The safe havens of militant groups in Afghanistan have raised concerns for Pakistan, which earlier this month carried out airstrikes inside Pakistan, killing at least 20 children, according to UNICEF.
Pakistan has not confirmed the strikes but has warned Afghanistan's Taliban to stop its territory from being used to attack across the border into Pakistan.

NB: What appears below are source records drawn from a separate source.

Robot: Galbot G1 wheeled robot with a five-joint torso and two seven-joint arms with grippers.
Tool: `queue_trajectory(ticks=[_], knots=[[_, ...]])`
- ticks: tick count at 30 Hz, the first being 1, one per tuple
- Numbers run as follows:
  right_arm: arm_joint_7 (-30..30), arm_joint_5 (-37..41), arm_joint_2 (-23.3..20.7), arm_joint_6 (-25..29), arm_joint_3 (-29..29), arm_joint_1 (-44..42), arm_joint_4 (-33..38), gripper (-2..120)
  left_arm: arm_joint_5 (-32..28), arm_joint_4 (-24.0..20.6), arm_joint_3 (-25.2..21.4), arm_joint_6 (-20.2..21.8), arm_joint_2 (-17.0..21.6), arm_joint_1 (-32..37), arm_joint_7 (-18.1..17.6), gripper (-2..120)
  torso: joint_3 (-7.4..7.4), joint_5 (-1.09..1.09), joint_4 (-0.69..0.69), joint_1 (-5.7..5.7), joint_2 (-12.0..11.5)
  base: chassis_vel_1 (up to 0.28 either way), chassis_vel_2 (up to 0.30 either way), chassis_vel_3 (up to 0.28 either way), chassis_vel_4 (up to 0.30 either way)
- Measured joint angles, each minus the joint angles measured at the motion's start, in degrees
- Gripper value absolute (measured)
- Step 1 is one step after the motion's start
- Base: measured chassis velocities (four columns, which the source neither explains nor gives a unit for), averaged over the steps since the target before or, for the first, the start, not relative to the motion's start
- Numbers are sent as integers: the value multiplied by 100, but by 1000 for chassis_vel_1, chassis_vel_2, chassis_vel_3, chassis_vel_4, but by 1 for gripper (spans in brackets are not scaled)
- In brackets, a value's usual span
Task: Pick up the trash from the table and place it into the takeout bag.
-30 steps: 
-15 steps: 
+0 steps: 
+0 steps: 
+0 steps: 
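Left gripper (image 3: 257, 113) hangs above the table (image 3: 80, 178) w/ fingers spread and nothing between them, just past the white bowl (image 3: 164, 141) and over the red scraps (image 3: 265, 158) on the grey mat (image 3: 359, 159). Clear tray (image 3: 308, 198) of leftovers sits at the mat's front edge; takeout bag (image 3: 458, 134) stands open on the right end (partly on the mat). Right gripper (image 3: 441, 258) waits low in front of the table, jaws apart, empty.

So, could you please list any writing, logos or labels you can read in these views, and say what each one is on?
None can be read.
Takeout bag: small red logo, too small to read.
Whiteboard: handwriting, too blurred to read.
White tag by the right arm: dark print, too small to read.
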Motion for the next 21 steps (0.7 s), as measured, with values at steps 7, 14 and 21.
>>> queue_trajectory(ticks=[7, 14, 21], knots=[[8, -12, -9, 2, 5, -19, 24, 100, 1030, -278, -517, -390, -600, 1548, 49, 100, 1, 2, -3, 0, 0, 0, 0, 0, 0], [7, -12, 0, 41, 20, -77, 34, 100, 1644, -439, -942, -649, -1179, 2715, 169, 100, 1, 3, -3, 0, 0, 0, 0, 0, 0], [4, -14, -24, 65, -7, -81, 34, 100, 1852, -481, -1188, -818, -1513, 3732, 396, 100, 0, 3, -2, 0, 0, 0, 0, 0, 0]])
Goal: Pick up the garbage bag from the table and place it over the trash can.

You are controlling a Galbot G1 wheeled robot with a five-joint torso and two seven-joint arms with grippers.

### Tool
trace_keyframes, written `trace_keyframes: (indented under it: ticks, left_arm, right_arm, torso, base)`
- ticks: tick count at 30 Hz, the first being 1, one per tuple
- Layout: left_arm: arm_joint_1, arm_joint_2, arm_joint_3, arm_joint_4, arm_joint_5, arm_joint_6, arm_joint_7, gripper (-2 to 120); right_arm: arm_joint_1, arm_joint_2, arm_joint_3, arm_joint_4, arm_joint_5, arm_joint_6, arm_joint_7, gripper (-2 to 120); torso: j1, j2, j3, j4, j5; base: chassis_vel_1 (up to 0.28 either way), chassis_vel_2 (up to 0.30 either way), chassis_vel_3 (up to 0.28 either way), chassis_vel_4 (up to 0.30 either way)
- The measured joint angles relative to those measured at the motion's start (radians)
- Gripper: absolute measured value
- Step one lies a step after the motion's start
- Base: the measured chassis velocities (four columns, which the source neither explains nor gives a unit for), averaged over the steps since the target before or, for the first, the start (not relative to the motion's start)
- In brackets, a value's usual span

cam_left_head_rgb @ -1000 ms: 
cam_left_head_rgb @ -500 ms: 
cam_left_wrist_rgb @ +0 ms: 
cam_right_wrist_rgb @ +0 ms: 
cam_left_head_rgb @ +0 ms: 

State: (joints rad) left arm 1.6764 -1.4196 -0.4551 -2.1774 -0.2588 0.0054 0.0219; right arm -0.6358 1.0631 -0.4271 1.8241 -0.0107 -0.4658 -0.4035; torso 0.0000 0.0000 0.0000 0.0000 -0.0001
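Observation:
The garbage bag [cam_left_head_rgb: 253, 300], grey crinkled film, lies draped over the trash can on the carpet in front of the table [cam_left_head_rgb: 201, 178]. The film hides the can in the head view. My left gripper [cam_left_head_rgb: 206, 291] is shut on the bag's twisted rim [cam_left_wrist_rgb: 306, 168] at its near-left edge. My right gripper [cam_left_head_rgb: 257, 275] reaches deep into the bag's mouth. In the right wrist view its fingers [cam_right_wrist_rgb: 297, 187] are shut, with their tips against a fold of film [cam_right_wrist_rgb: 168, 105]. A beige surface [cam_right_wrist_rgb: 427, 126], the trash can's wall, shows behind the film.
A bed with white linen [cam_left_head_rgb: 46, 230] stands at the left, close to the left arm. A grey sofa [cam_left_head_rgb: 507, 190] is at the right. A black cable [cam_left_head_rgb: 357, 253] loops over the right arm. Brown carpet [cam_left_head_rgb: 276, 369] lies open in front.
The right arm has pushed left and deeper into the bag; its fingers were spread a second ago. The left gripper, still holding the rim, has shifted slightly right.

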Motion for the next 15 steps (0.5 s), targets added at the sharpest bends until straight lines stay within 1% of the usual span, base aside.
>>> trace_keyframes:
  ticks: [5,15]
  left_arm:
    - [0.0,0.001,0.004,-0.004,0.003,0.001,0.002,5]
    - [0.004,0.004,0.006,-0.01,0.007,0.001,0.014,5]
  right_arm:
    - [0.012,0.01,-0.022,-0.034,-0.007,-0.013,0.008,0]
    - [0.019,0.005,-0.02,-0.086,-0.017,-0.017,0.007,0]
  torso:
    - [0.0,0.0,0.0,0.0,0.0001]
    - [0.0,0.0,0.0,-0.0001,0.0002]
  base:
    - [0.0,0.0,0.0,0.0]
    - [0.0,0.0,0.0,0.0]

In separate incidents, five children were killed Friday in northern Afghanistan's Faryab province while playing with unexploded ordnance. In one incident, three brothers died when they found an unexploded device and tried to dismantle it. In the second incident in another village, two children, aged 7 and 8, were killed playing with a device, said Shamsullah Mohammadi, Faryab provincial information and culture head.
After more than four decades of war, which included two invasions – one by the former Soviet Union and one by the U.S.-led coalition – Afghanistan is one of the heaviest mined countries in the world and is littered with unexploded ordnance.
U.N. Secretary-General Antonio Guterres condemned on Friday the series of bomb attacks across Afghanistan that left dozens of people dead and injured many others.
More than 30 people were killed in the northeastern Kunduz province of Afghanistan as an explosion struck a mosque shortly after the Friday prayers. More than 40 others were injured, according to Taliban's interim government.
Guterres "extends his deepest condolences to the families of the victims and wishes a swift recovery to those injured," his spokesperson said.
"Attacks against civilians and civilian objects, including mosques, are strictly prohibited under international humanitarian law," Eri Kaneko said in a statement.
The multiple blasts targeting civilians in Afghanistan, currently ruled by the interim Taliban-led administration, raise security concerns after months of relative peace.
The security situation had improved after the Taliban returned to power last August, according to United Nations reports.